Critics pounce on new abortion restrictions

Both sides rush to interpret the law.
Friday, September 16, 2005 | 12:00 a.m. CDT; updated 6:02 a.m. CDT, Tuesday, July 22, 2008

Reaction to Missouri’s new abortion law has been swift, with both sides weighing in on what it will mean.

Since Gov. Matt Blunt signed the law into effect Thursday afternoon, abortion-rights opponents have been voicing their approval.

“We’re really excited and strongly support the provisions,” said Susan Klein, Missouri Right to Life’s legislative liaison. “We are just trying to make sure that parents are involved in their minor daughters’ decisions.”

Abortions will still be available in Columbia and St. Louis, but the Springfield clinic might have to shut down under the law, said Peter Brownlie, president of Planned Parenthood of Kansas and Mid-Missouri. The law states that doctors performing abortions must have clinical privileges at hospitals within 30 miles of where abortions are performed.

The Springfield abortion clinic doctor has had difficulty obtaining privileges at local hospitals because of political reasons, Brownlie said.

Requiring hospital credentials could pose a challenge, Brownlie said, because hospital employees are hesitant to involve themselves in medical controversies such as abortion.

Supporters say the provision protects women by ensuring that they can receive treatment at a hospital if complications arise.
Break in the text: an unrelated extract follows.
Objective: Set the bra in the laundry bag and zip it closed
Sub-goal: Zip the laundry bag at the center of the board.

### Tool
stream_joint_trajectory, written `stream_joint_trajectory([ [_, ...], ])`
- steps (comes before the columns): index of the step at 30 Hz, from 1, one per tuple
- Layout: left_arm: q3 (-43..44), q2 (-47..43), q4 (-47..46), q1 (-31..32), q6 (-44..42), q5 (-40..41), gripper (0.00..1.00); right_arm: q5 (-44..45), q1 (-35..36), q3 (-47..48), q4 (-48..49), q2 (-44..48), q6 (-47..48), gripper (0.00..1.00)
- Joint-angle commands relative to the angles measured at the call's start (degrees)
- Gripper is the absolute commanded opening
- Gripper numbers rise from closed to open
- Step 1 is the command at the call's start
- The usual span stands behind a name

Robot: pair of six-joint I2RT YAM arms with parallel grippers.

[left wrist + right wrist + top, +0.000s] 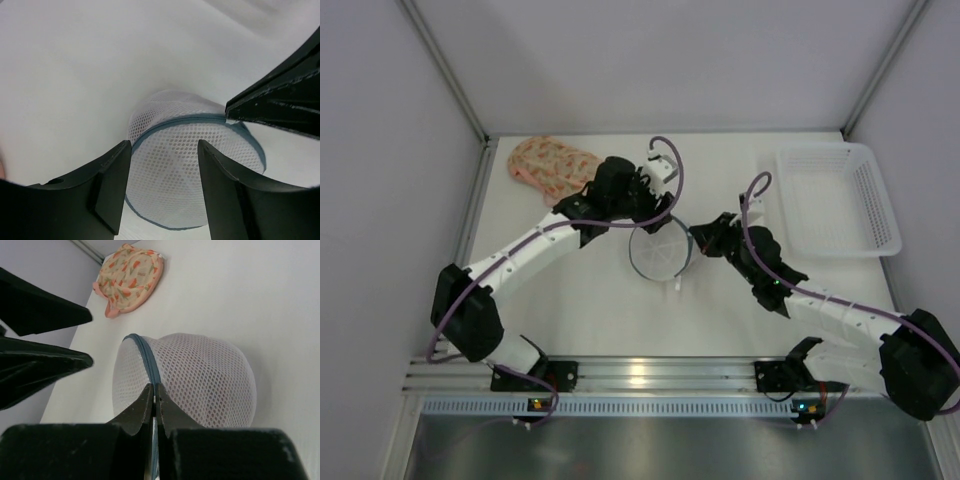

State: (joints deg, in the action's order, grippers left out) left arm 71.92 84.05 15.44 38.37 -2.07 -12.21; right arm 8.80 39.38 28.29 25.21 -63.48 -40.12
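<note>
Pinching the laundry bag (200,385) seemingly, right jaws; left jaws parted.

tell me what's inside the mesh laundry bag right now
Nothing shows through the mesh of the laundry bag; the bra lies outside it on the table. The bag's underside and the part behind the right gripper are hidden.

From overhead at the near side we look down on the whole white worktop (590,310). Our wrist views sit low and close, facing each other across the round white mesh laundry bag with blue zip (658,252), shared by all three.
</note>
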Motion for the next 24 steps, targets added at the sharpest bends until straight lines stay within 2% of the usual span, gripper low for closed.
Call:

“That’s for the safeguard for any woman coming to a clinic who might have complications,” said Nile Abele, executive director of Columbia’s Open Arms Crisis Pregnancy Resource Center, an organization emphasizing alternatives to abortion. “It’s a good requirement for clinics that provide abortion services.”

Members of St. Louis-based Missouri Religious Coalition for Reproductive Choice say the law is vaguely worded and fear the ambiguity might affect how they can counsel young women.

“The bill is very vague and will silence what the clergy say to the youth in their congregations,” said the Rev. Rebecca Turner, the group’s executive director.

The lawsuits clergy members could face might force religious officials to distance themselves from advising youth or talking about pregnancy, Turner said.

“They (clergy) can decide what risk they’ll take in having private conversations,” she said. “We are not referring any woman to our clergy counselors until there is a temporary restraining order.”

Increased family communication and family preservation are important issues, said Larry Weber, executive director of the Missouri Catholic Conference.

“It’s very inappropriate for a clergy person to be counseling a minor not to talk to her family or evade Missouri’s laws by crossing over state lines,” Weber said. One restriction, which allows parents to sue individuals who help their daughters obtain abortions out of state, was prompted by concern that minors were going to Illinois to have abortions without parental consent.

Vagueness makes the bill unconstitutional, said Pamela Sumners, executive director of NARAL Pro-Choice Missouri.

Critics say they think the bill’s use of the terms assist, aid and induce, as opposed to medically induce, will contribute to confusion among pharmacists who dispense oral contraceptives or individuals who want to help pregnant girls but might hesitate in fear of civil liability.

“How do you conform your conduct to the law if you don’t know what you’re going to be punished for?” said Sumners, a practicing constitutional lawyer.